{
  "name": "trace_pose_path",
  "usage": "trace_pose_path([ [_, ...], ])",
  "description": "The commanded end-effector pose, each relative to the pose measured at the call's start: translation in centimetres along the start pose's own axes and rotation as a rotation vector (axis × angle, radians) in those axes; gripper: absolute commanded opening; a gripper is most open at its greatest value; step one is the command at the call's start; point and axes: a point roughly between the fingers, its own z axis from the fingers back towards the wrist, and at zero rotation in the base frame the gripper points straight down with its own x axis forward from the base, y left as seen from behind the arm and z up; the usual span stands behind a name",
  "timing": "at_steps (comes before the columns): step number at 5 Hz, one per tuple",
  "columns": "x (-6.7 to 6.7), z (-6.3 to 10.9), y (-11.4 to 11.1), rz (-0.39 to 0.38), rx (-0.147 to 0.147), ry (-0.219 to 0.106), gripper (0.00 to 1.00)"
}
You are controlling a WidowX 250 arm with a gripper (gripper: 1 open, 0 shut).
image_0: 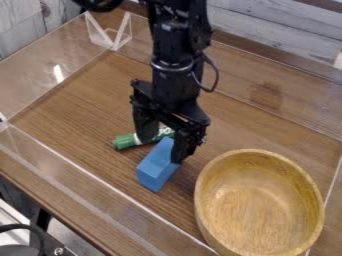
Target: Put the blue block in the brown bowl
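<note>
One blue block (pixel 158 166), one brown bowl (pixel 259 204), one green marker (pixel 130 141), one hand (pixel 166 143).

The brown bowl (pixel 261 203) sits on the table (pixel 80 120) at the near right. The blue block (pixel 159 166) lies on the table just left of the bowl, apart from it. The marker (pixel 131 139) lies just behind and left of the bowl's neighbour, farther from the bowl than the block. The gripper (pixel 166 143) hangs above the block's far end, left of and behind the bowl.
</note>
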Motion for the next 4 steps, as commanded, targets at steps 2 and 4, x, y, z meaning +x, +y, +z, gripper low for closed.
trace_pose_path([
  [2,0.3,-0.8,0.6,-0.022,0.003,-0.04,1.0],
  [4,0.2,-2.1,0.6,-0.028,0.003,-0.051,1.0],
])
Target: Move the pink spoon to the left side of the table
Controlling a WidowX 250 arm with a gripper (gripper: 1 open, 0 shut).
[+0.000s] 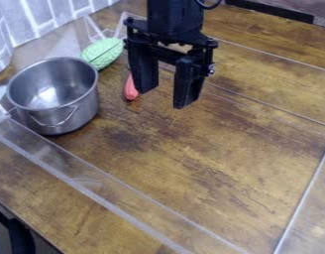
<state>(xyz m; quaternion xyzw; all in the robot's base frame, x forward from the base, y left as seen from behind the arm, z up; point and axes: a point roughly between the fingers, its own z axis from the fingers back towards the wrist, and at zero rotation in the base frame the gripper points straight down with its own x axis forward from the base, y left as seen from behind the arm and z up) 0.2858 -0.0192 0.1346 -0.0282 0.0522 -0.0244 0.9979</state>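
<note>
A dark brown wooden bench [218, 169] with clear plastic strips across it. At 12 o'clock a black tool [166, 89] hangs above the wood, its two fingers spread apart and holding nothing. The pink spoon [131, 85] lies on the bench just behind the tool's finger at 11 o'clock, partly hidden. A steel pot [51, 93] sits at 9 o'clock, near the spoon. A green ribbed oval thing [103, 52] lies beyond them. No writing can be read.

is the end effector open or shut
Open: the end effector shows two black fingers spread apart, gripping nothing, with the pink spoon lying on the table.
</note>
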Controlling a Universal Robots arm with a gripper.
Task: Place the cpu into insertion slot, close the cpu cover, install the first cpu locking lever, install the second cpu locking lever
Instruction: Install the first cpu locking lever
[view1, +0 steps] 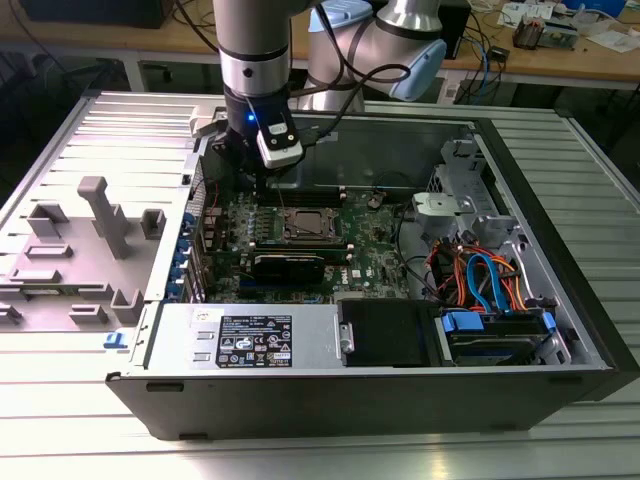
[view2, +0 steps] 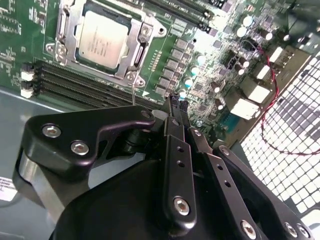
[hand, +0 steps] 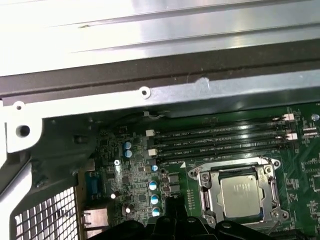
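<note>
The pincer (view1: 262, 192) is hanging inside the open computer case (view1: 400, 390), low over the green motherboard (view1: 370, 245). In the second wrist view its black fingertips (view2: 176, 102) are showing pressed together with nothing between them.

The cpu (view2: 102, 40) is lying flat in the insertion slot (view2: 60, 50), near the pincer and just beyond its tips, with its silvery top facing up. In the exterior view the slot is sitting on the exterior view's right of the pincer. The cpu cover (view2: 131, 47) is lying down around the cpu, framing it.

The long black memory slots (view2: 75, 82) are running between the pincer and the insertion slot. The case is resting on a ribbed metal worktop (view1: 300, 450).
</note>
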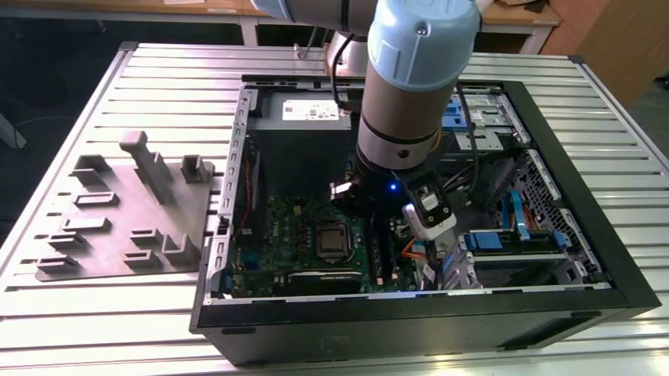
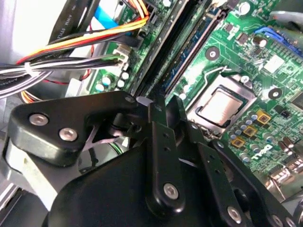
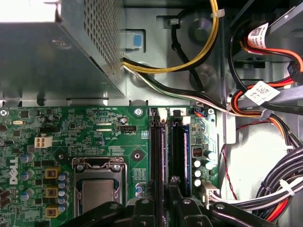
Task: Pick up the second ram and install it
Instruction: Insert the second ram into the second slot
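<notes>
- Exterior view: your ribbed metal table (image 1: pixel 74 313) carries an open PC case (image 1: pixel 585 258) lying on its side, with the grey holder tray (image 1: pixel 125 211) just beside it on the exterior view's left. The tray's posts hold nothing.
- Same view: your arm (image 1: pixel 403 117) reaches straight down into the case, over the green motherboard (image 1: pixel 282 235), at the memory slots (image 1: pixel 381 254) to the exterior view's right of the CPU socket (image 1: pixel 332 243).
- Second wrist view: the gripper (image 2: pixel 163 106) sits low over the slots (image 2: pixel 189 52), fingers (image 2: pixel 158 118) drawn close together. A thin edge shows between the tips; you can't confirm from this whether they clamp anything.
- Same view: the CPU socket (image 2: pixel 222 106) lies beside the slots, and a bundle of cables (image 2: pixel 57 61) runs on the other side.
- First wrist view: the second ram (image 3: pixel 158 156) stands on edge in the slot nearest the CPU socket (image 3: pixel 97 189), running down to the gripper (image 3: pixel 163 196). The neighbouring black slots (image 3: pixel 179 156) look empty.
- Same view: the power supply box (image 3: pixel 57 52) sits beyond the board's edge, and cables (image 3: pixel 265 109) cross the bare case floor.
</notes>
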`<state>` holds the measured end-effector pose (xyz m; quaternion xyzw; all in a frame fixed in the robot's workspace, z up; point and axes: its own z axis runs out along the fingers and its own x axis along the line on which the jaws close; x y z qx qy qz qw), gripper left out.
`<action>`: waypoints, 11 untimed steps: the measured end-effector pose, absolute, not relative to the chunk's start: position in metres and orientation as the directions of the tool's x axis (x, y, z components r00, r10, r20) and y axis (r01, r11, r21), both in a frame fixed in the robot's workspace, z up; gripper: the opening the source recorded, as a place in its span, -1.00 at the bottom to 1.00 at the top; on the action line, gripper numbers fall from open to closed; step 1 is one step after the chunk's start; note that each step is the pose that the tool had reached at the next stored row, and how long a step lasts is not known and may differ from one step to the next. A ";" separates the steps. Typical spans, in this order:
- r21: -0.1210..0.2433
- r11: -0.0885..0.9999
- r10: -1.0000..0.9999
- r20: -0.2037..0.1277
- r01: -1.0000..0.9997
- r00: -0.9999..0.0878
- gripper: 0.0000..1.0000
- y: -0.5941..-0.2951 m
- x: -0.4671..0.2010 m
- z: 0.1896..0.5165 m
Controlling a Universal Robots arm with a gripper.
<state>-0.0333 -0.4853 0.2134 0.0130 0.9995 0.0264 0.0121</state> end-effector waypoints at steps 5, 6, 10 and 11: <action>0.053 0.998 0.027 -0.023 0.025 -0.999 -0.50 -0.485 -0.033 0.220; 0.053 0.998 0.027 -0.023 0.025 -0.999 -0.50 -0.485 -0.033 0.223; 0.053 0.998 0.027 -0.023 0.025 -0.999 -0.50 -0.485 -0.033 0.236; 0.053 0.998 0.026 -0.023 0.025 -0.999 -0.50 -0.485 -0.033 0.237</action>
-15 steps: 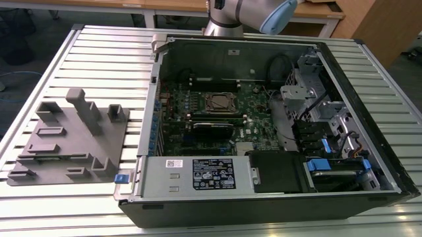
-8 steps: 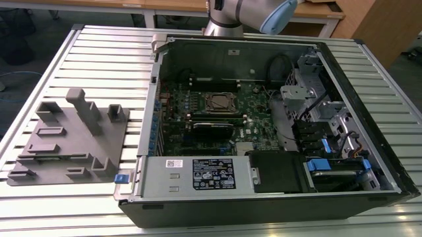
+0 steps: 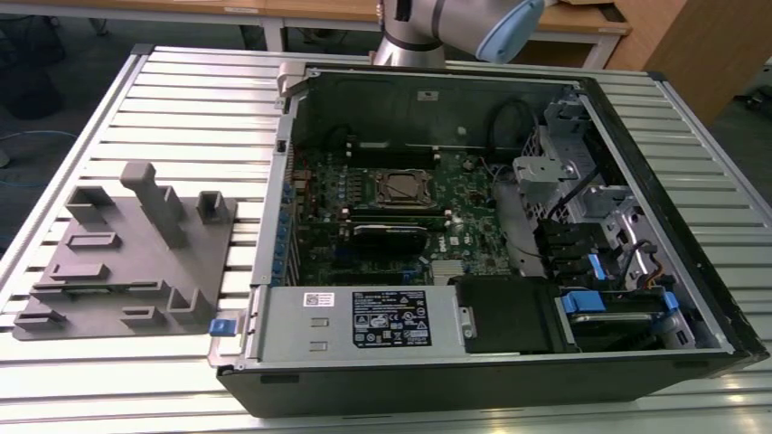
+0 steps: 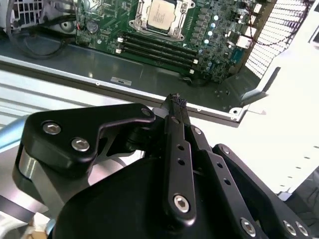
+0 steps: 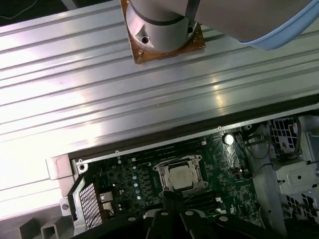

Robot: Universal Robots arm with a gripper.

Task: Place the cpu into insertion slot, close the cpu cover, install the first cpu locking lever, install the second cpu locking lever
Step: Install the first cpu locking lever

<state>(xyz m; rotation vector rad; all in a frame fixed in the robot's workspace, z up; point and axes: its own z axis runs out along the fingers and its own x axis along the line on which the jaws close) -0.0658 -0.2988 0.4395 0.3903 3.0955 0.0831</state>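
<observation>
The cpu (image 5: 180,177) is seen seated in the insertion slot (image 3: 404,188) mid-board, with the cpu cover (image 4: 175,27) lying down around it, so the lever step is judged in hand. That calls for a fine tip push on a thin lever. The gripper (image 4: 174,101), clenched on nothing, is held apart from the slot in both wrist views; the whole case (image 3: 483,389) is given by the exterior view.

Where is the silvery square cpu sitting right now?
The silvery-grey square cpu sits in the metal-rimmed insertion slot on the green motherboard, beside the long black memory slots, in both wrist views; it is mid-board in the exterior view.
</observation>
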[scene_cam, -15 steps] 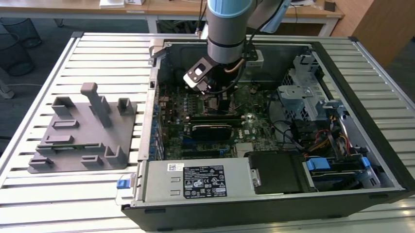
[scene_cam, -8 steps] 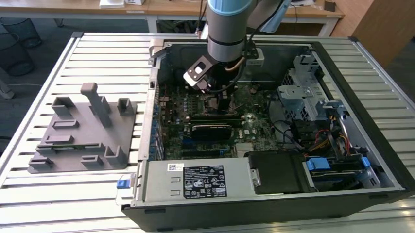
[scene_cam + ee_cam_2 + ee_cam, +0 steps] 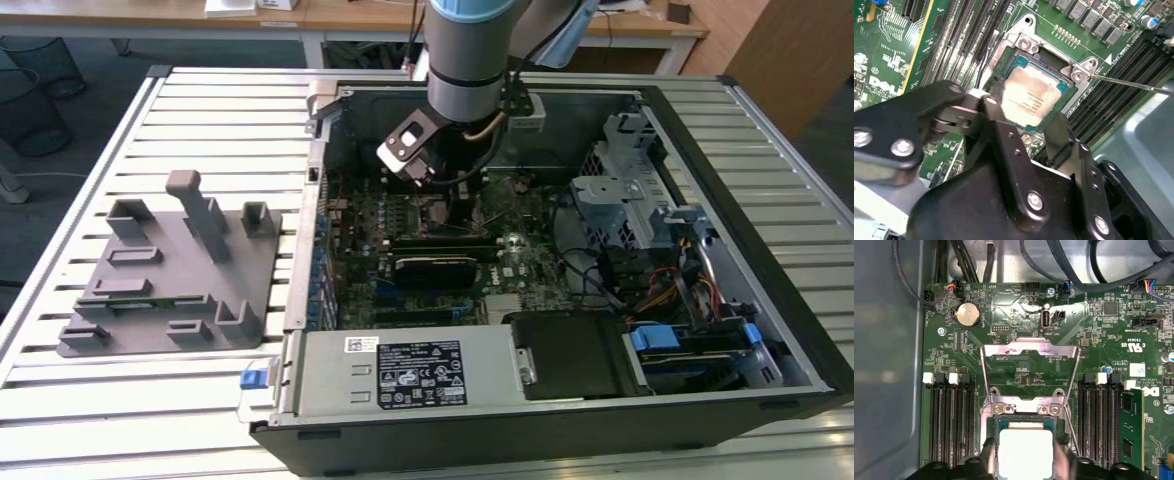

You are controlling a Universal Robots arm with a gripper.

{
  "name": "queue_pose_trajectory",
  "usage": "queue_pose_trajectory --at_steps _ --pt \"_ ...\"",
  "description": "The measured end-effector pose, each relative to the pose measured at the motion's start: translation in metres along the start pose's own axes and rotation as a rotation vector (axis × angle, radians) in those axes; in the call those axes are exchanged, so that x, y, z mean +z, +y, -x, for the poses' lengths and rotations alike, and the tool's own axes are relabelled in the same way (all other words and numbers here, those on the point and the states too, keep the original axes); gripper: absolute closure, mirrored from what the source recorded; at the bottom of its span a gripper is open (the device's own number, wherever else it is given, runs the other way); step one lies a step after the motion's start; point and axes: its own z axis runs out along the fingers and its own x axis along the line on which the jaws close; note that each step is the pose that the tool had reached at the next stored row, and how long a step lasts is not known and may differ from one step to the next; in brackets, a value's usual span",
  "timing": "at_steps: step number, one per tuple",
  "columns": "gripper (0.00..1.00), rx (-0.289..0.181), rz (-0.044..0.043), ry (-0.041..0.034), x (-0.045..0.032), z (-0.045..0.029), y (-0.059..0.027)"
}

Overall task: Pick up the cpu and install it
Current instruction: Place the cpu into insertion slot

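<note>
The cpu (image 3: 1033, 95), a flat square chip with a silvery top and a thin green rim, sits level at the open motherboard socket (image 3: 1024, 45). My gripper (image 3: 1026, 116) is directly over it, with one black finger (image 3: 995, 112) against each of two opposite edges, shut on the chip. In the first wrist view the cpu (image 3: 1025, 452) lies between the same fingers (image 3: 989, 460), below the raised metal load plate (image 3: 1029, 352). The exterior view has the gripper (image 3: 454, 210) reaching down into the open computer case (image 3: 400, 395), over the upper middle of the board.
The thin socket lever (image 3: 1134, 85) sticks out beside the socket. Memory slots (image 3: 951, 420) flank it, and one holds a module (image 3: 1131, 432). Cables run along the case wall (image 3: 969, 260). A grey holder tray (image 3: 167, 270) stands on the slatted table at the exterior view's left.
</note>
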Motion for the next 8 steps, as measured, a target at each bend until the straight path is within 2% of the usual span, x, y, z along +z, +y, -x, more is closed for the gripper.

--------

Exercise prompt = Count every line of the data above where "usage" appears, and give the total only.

Your response = 2